Mette al centro i giovani, il mare e i territori il Marina Militare Nastro Rosa Tour, il giro d'Italia a vela giunto quest'anno alla sesta edizione.
"Non solo una competizione, ma il racconto dell'identità nazionale e locale che intreccia i valori e la cultura della difesa", ha spiegato il sottosegretario Isabella Rauti presentando la manifestazione a bordo dell'Amerigo Vespucci nella cornice del porto di Genova.
"Un racconto corale dell'Italia, che si declina anche in coesione sociale e in inclusione", ha aggiunto la senatrice Rauti.
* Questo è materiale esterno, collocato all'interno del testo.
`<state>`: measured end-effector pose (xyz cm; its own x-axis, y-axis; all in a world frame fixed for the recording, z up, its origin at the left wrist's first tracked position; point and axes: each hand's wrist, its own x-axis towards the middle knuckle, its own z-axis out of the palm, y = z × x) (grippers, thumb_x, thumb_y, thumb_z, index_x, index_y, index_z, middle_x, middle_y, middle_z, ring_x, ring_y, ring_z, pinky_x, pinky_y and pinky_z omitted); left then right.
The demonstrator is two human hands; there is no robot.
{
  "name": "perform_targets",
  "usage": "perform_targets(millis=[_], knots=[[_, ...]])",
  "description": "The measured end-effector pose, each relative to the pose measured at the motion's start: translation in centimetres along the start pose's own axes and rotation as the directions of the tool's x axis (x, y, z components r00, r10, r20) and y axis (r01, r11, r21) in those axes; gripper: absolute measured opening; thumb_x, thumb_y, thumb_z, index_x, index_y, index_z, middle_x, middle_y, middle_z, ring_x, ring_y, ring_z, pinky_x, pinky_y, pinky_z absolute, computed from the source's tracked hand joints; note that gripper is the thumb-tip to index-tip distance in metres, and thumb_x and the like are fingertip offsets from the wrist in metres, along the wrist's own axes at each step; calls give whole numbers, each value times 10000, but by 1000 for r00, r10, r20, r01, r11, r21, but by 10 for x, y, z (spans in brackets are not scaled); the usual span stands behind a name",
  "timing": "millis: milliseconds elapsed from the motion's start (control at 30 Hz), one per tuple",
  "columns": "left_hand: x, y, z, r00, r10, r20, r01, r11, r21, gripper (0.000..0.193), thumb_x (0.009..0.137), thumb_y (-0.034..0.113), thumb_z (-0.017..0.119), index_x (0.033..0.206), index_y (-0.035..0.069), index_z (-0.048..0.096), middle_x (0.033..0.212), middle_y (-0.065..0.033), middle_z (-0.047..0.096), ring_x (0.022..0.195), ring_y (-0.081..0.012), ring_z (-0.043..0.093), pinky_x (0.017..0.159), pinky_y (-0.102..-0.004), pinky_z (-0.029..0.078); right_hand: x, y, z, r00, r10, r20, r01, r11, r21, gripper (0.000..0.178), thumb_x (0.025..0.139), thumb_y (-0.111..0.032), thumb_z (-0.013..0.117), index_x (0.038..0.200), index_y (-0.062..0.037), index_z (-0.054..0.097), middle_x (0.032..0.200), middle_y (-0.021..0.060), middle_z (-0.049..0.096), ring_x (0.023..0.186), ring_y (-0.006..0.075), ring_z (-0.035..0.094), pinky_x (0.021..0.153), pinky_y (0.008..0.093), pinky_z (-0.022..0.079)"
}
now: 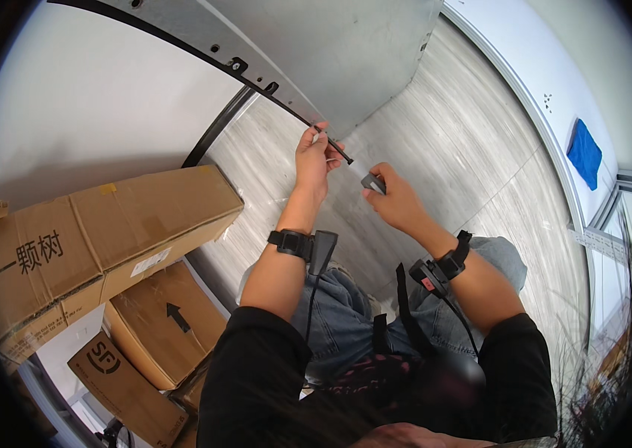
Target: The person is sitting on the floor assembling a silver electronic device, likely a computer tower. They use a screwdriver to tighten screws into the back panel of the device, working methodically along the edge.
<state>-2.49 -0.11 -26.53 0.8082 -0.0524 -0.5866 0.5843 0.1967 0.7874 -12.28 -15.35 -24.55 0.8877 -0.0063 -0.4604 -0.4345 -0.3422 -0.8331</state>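
A grey metal panel with holes and dark fittings along its edge stands in front of me. Along that edge runs a thin black strip, its free end jutting past the panel's corner. My left hand is closed round this strip close to the corner. To the right and a little nearer, my right hand grips a small dark grey block-shaped object, partly covered by the fingers. The block is apart from the strip's end, with a short gap between them.
Cardboard boxes are stacked on the left, close to my left forearm. A black bar rises near them. Light wood-look flooring lies below. A blue cloth is at the far right. Cabled devices are strapped to both wrists.
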Motion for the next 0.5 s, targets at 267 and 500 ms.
perform_targets(millis=[267,500], knots=[[-1,4,3,1000,21,1,-21,1000,2,210,994,189,409,1148,156,547,774,-25,622,615,-64,526,566,-220,438,4,2,-1,1000,-22,16,21,1000,16,329,826,-207,618,1078,-42,489,935,199,625,875,362,606,740,420,448],[-5,7,8,999,20,-24,-20,999,29,216,1000,183,394,1144,153,551,773,-11,616,628,-65,529,577,-228,437,3,0,-1,1000,-4,15,4,999,40,321,834,-204,613,1075,-35,486,935,204,625,865,359,606,734,422,442]])
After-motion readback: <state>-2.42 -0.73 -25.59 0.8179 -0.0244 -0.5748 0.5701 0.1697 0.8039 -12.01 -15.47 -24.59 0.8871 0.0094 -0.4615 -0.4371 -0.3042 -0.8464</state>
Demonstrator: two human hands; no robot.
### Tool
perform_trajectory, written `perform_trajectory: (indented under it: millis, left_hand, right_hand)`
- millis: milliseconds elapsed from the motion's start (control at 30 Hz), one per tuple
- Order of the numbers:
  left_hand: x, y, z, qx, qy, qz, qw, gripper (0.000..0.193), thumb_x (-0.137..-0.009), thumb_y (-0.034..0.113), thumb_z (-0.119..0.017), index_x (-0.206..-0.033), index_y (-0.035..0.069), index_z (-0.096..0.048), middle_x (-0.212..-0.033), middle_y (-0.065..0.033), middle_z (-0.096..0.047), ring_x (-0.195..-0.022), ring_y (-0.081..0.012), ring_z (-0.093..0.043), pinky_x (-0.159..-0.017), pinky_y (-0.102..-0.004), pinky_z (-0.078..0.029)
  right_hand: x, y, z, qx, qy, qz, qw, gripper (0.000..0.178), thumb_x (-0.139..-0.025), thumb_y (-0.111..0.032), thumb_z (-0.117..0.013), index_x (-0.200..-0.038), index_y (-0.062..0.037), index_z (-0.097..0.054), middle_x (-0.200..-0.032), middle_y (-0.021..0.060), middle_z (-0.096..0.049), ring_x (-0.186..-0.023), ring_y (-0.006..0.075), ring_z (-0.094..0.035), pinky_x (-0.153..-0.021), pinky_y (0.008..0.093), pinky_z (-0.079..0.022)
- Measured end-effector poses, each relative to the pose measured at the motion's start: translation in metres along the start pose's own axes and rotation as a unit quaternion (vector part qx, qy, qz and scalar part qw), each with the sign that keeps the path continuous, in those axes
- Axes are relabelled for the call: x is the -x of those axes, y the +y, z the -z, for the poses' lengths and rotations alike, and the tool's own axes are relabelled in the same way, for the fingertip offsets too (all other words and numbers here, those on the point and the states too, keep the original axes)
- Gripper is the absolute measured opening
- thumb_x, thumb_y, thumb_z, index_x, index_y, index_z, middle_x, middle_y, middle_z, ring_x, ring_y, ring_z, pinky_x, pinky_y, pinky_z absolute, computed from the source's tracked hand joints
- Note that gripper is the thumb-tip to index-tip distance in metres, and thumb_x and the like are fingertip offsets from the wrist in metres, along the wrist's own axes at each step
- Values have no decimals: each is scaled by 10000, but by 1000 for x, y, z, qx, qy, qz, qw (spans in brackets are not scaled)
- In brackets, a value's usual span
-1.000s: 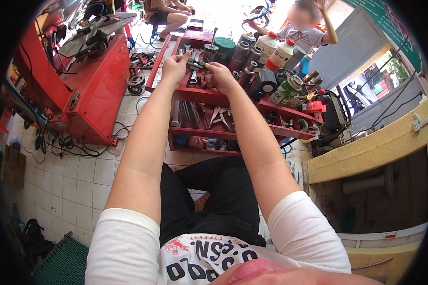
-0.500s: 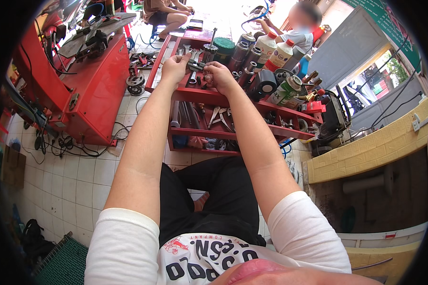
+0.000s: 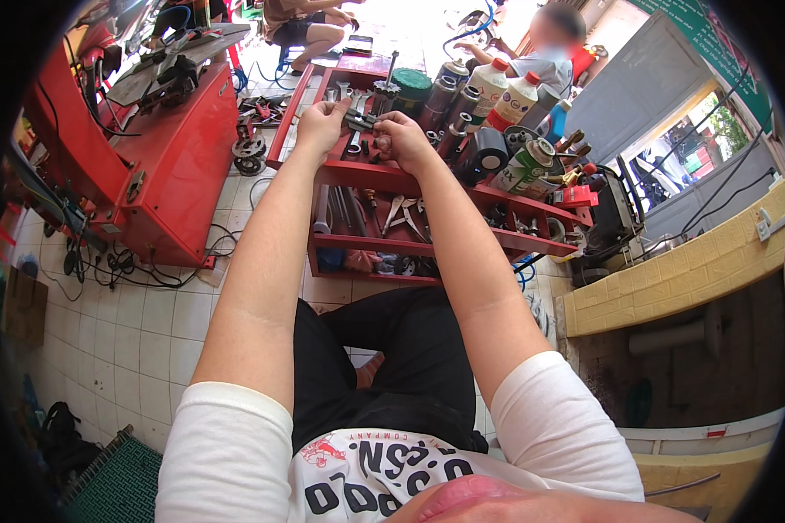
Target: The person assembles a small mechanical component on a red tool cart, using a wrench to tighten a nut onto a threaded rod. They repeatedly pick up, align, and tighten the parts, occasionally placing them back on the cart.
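At upper centre, our left hand [image 3: 321, 131] and right hand [image 3: 402, 139] pinch a dark metal part [image 3: 358, 119] from both sides, seemingly for steadiness.

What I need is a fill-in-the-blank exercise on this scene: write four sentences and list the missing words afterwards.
1. The left hand and right hand hold a dark metal part over a cart coloured ____.
2. The white bottles on that cart stand to the ____ of both hands.
3. The person's trousers are ____.
4. The woven surface at lower left is ____.

Missing words: red; right; black; green.
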State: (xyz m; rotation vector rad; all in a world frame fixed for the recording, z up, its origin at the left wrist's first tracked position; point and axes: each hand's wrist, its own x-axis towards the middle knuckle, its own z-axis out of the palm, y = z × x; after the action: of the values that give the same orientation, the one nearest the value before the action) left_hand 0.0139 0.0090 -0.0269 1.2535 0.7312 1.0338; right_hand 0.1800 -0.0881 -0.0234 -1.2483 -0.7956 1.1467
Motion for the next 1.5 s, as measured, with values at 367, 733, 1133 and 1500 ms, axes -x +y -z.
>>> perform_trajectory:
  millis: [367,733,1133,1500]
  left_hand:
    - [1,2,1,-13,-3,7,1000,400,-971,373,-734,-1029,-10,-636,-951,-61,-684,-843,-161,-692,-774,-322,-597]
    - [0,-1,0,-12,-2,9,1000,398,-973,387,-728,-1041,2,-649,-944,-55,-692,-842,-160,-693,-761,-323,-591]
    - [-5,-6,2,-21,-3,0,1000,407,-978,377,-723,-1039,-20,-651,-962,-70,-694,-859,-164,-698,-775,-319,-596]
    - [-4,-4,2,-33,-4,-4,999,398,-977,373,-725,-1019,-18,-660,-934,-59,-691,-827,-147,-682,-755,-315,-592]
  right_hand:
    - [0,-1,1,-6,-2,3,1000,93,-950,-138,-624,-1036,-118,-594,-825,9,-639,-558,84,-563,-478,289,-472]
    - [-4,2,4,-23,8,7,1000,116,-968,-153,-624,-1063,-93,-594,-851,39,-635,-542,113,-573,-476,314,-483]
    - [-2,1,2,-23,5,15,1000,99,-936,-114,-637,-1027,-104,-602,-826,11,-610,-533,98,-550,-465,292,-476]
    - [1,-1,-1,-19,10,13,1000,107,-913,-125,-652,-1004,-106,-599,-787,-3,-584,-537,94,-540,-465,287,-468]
Al via il 4 giugno da Venezia, la gara si concluderà il 12 luglio a Genova, dopo 1.492 miglia no-stop, confermandosi la regata offshore più lunga del Mediterraneo. Un viaggio lungo le coste italiane che, tra maggio e settembre 2026, animerà fari e località simbolo con oltre quaranta giorni di attività e otto tappe distribuite in nove località.
Dieci i team in gara, a cominciare da quelli di Marina Militare, Aeronautica Militare e Guardia di Finanza, con atleti di tutto il mondo. Per il Capo di Stato Maggiore della Marina Militare italiana, ammiraglio Giuseppe Berutti Bergotto, si tratta di una "sfida vinta": "siamo partiti in epoca Covid e ogni anno abbiamo aggiunto qualcosa, raggiungendo un livello che non mi aspettavo".